What you need to do: Please show each line of the listing where "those" is present.

Data extract:
◇ ◇ ◇

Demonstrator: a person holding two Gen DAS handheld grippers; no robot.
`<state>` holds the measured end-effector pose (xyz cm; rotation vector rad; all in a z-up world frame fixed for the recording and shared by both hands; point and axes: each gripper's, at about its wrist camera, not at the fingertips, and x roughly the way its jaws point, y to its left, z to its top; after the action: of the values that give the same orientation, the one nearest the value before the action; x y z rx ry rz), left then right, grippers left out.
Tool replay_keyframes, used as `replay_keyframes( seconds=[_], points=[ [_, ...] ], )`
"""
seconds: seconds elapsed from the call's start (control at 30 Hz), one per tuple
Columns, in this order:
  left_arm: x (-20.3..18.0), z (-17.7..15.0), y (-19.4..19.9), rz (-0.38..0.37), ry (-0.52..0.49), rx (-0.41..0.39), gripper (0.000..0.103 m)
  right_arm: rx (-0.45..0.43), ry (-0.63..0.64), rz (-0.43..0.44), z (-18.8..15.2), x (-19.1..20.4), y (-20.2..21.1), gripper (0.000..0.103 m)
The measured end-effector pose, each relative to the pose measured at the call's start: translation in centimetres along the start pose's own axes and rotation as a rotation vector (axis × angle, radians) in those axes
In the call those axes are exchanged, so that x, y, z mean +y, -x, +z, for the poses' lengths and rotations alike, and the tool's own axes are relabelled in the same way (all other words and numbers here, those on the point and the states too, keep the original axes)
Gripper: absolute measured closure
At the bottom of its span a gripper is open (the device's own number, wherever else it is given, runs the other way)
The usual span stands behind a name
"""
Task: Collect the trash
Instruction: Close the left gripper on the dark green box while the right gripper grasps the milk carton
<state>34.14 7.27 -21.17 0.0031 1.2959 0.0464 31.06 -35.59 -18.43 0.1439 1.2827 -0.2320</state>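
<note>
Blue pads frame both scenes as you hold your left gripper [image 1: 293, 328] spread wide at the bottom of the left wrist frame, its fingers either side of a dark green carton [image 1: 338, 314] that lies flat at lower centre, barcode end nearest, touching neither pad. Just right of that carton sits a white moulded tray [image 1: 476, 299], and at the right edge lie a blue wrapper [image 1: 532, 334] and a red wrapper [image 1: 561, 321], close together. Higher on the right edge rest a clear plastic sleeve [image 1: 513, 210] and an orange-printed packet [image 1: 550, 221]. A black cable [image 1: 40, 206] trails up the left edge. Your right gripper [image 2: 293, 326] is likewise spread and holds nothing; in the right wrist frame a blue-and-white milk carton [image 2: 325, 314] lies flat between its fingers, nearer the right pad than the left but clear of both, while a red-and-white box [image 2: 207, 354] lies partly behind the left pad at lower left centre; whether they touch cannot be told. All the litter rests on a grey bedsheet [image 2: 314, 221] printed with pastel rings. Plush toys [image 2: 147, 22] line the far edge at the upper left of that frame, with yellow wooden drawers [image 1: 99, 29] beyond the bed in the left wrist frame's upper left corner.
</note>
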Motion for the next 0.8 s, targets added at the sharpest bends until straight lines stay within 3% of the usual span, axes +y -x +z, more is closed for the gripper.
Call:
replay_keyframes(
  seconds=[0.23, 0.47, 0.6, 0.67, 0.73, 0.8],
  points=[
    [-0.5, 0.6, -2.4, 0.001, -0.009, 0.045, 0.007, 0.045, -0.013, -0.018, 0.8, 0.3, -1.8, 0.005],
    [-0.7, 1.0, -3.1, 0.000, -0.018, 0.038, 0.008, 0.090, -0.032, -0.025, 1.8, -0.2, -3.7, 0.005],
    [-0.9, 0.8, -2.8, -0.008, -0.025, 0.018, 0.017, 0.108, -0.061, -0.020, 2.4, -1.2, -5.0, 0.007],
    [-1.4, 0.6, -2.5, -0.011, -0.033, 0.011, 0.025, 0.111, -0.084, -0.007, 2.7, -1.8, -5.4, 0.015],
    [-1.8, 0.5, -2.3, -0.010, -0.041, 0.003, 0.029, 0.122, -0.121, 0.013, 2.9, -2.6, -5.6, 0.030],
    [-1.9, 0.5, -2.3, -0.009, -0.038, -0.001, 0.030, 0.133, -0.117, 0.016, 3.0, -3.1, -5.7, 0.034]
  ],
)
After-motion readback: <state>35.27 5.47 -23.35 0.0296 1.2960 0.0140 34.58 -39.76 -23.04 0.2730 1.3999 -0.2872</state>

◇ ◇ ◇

Solution:
The measured end-effector pose, each relative to the pose measured at the call's start: translation in centimetres along the start pose's own axes and rotation as a rotation vector (axis × angle, radians) in those axes
In the call those axes are exchanged, so that x, y, z mean +y, -x, +z, for the poses' lengths and rotations alike, and the tool's own axes are relabelled in the same way (all other words and numbers here, those on the point and the states too, keep the original axes)

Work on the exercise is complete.